María Teresa de Vega nació en La Laguna,  en cuya universidad se licenció en Filología Románica. Los estudios previos los realizó en el colegio de las Madres Dominicas,  etapa que dejó en ella- porque allí los había- el amor por los patios con arriates, los  estanques con peces y ninfeas, y en un plano más abstracto, por  la simetría y el orden. 

 

     En su formación influyeron, decisivamente, las muchas lecturas.
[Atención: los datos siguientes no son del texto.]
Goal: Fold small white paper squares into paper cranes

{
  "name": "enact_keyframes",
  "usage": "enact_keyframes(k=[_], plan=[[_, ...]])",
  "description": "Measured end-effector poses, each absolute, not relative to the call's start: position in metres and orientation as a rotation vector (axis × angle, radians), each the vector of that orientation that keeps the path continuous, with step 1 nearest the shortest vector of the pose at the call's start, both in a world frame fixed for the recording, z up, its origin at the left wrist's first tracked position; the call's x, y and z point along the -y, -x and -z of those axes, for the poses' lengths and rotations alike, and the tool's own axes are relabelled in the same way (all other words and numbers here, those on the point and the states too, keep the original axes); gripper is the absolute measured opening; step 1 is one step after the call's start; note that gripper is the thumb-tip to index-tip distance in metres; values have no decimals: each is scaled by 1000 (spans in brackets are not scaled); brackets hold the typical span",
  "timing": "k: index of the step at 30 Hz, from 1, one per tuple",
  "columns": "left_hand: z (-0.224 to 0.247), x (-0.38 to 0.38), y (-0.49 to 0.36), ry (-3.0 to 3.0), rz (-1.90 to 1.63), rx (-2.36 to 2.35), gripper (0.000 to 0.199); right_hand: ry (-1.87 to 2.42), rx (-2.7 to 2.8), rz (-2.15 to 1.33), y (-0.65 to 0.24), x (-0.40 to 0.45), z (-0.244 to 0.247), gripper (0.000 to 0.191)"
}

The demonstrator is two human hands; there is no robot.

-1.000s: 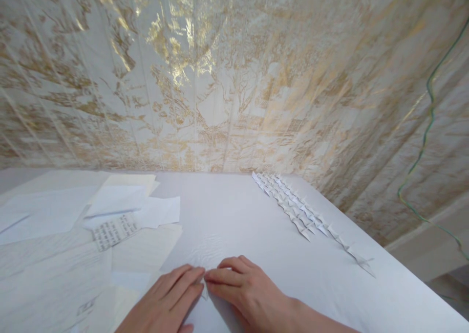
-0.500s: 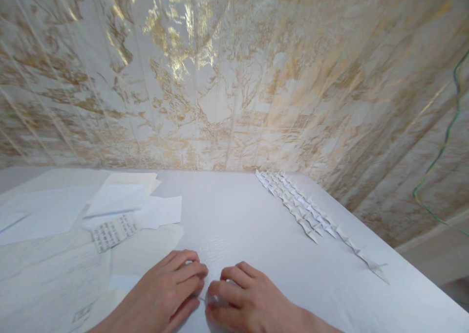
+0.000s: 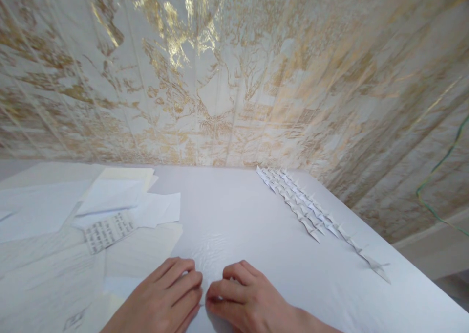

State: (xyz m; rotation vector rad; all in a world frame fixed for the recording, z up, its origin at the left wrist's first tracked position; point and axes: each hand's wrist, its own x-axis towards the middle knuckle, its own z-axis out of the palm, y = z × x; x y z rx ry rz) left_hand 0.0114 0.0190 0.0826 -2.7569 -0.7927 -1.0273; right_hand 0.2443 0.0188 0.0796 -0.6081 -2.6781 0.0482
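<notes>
Both hands are low in the view, close together over the white table (image 3: 216, 201). My left hand (image 3: 164, 294) is closed, its fingers curled and pressed together. Facing it, my right hand (image 3: 249, 294) is also closed, in a pinch. A tiny tip of a small piece of folded paper (image 3: 201, 304) shows between the fingertips; the rest is hidden by the fingers. Rows of small folded paper cranes (image 3: 304, 203) stand on the table to the right, beyond my right hand.
Loose sheets of paper (image 3: 44, 264) cover the table's left side, with a small note bearing handwriting (image 3: 110, 231) on top. A wall with a gold pattern (image 3: 216, 93) rises behind the table. A green cord (image 3: 436, 169) hangs at the right, past the table's edge.
My left hand has turned slightly, its fingers lower and more folded. My right hand has barely moved, fingers drawn closer in. The view has shifted a little.
</notes>
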Motion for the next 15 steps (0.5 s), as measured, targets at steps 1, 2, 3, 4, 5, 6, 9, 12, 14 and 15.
enact_keyframes(k=[1, 2, 3, 4, 5, 6, 9, 12, 14, 15], plan=[[-85, -19, -12, 2772, 1012, 801, 37, 610, 2668, -66, -245, -18, -81, 3], [-87, -19, -13, 2790, 992, 819, 36, 611, 2654, -86, -245, -18, -82, 4], [-88, -20, -14, 2817, 962, 842, 33, 611, 2643, -108, -245, -17, -83, 5], [-89, -21, -15, 2843, 942, 867, 30, 609, 2634, -128, -246, -17, -84, 7], [-89, -22, -15, 2866, 932, 892, 28, 606, 2635, -144, -246, -17, -85, 8], [-87, -23, -16, 2890, 918, 930, 26, 600, 2637, -154, -246, -17, -86, 10], [-76, -25, -17, 2936, 888, 1066, 24, 584, 2623, -149, -245, -16, -85, 12], [-65, -25, -18, 2947, 875, 1150, 23, 589, 2604, -148, -243, -15, -83, 12], [-62, -25, -18, 2957, 873, 1162, 22, 607, 2602, -158, -242, -14, -81, 13], [-62, -25, -18, 2962, 875, 1162, 22, 608, 2599, -165, -241, -13, -81, 14]])
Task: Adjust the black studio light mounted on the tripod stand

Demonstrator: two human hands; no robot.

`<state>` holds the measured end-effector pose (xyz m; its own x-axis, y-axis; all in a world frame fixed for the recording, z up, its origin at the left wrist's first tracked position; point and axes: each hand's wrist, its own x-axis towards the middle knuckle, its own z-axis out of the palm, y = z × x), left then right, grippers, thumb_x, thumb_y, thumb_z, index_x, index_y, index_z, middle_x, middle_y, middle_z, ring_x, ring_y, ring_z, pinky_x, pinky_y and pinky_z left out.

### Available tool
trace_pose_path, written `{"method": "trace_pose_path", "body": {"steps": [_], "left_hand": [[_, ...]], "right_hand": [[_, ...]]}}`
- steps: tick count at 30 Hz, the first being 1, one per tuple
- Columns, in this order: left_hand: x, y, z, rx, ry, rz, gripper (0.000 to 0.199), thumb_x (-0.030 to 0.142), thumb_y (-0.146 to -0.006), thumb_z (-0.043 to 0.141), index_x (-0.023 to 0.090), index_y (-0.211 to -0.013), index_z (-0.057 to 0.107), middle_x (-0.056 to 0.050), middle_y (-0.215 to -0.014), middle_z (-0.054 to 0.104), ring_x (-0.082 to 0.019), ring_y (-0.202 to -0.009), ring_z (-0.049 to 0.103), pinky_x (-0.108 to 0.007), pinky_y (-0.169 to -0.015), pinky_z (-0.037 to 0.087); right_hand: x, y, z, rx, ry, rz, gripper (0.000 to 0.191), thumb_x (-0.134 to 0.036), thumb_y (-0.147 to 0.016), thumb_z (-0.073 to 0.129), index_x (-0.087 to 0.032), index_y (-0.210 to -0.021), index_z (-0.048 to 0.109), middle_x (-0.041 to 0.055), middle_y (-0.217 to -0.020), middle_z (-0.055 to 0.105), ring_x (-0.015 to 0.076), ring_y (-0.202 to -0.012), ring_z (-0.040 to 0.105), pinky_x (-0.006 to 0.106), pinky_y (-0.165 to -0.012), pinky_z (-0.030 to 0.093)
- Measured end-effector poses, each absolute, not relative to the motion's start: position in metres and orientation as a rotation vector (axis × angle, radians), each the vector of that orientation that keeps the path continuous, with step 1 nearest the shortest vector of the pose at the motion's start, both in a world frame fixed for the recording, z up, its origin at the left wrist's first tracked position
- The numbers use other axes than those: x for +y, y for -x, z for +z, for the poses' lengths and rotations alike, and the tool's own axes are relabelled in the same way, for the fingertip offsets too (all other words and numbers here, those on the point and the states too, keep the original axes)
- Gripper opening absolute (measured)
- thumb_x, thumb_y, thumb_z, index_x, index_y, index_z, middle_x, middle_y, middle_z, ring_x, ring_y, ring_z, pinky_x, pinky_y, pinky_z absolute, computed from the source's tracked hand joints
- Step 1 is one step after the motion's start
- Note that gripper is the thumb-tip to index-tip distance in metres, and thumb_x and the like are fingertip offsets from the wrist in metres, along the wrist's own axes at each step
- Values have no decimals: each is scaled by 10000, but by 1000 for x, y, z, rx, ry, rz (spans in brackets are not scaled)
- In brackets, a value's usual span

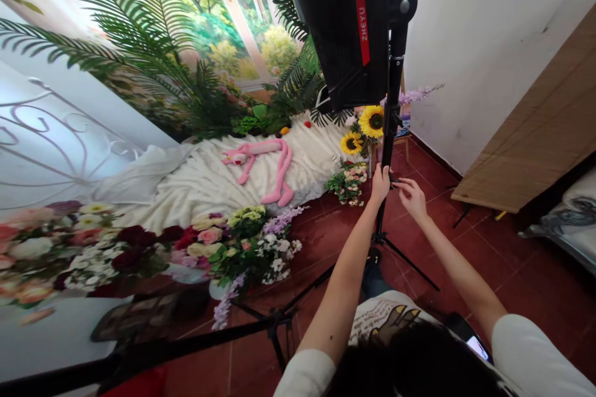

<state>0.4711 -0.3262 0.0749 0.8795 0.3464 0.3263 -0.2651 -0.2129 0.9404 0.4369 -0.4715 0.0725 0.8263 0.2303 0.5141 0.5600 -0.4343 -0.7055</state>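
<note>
My left hand is wrapped around the black pole of a light stand, below its upper section. Just to the right, my right hand has its thumb and fingertips closed at a small black locking knob that sticks out from the pole. The fingers partly hide the knob. On top of the stand is a large black studio light with a red stripe, tilted on its bracket. The stand's spread legs rest on the red tiled floor.
A second black stand crosses the lower left. Left of me, a white draped cloth carries a pink plush toy. Artificial bouquets, sunflowers and palm leaves surround it. A brown board leans at the right.
</note>
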Motion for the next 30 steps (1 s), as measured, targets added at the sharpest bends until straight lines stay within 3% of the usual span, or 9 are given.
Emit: {"method": "trace_pose_path", "body": {"steps": [3, 5, 8, 13, 16, 20, 23, 30], "left_hand": [[-327, -472, 74, 49, -1672, 567, 475, 632, -989, 294, 212, -885, 492, -41, -850, 630, -142, -756, 600, -271, -789, 483], [-327, -473, 74, 42, -1658, 579, 464, 621, -992, 302, 211, -884, 490, -39, -836, 622, -144, -743, 593, -275, -784, 483], [-326, -473, 73, 50, -1661, 578, 452, 606, -995, 318, 210, -875, 499, -39, -838, 628, -144, -750, 598, -276, -792, 482], [-325, -473, 74, 68, -1689, 560, 439, 591, -999, 333, 208, -877, 510, -37, -844, 638, -136, -742, 599, -268, -782, 479], [-325, -474, 72, 53, -1685, 569, 444, 596, -998, 330, 209, -878, 510, -36, -838, 633, -141, -743, 599, -275, -788, 479], [-325, -475, 69, 44, -1677, 587, 441, 597, -996, 337, 211, -881, 516, -40, -829, 633, -153, -750, 605, -289, -804, 484], [-325, -475, 69, 38, -1681, 603, 422, 578, -1001, 343, 212, -881, 514, -45, -842, 638, -154, -769, 614, -290, -809, 489], [-326, -472, 76, 67, -1690, 595, 372, 524, -1010, 383, 197, -914, 533, -60, -844, 676, -152, -764, 645, -281, -781, 518]], "right_hand": [[-471, -436, 67, -600, 2064, -414, 311, -258, -888, 522, -253, -1057, 783, 89, -1371, 624, 198, -922, 702, 354, -787, 592], [-468, -437, 61, -582, 2038, -395, 281, -276, -875, 538, -235, -1005, 784, 98, -1417, 603, 226, -1008, 702, 396, -880, 585], [-460, -437, 52, -532, 1922, -354, 303, -342, -881, 541, -207, -1034, 764, 130, -1352, 650, 262, -1169, 657, 447, -1010, 532], [-449, -435, 48, -392, 1781, -317, 365, -465, -871, 551, -179, -979, 751, 159, -1186, 722, 272, -1178, 650, 455, -1068, 478], [-446, -435, 52, -293, 1752, -259, 430, -571, -817, 620, -169, -918, 735, 161, -1076, 745, 280, -1047, 689, 440, -978, 527], [-443, -441, 57, -126, 1699, -84, 576, -731, -770, 592, -167, -827, 692, 108, -803, 731, 264, -763, 691, 408, -730, 579], [-441, -447, 61, -106, 1621, -125, 604, -756, -750, 598, -172, -876, 686, 115, -899, 742, 259, -821, 696, 388, -724, 586], [-435, -453, 85, -223, 1576, -279, 490, -634, -764, 688, -193, -979, 667, 135, -1071, 723, 255, -1003, 688, 465, -974, 545]]}}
Por fortuna, en la casa  de sus padres dispuso siempre de libros de calidad: las grandes obras de la literatura  universal, las clásicas del pensamiento contemporáneo y las imprescindibles de autores  canarios. Sin olvidar las enseñanzas de un abuelo que escribía poesías y relatos  en los  periódicos y que, oralmente, narraba como pocos, historias para sus nietas. Y que era  pintor dominguero. Quizás de ahí le vinieron a la autora sus veleidades pictóricas, que  estudió, creyéndose artista, dos años en la Escuela de Bellas Artes de Santa Cruz.

 

     Durante mucho tiempo la idea de escribir no estuvo entre sus planes. Más adelante, con persuasión, anidó en su cabeza. Quizá si no hubiera sido profesora lo hubiera hecho antes. Por fin, acostumbrada al ruido laboral, a esta tarea tan fatigosa, escribió un libro de relatos, que se publicó en el año 2000. 

 

     Ahora vive en Canarias y escribe. Participa en un club de lectura de poesía, envía algún artículo a la sección cultural de un periódico y acude a muchos actos culturales de la isla.

 

     Tiene publicados cuatro poemarios, Perdonen que hoy no esté jovial (2001), Cerca de lo lejano (2006), Mar cifrado (2009) y Necesidad de Orfeo (2015); dos libros de relatos, Perdidos en las redes (2000) y Sociedad sapiens (2005); y tres novelas, Niebla solar (2009), Merodeadores de orilla (2012) y Divisa de las hojas (2014).


     Es miembro de NACE (Nueva Asociación Canaria para la Edición). Ha participado en el ciclo Entre palabras. Un fragmento de su novela Divisa de las hojas fue incluido en el proyecto Santa Cruz, ciudad leída.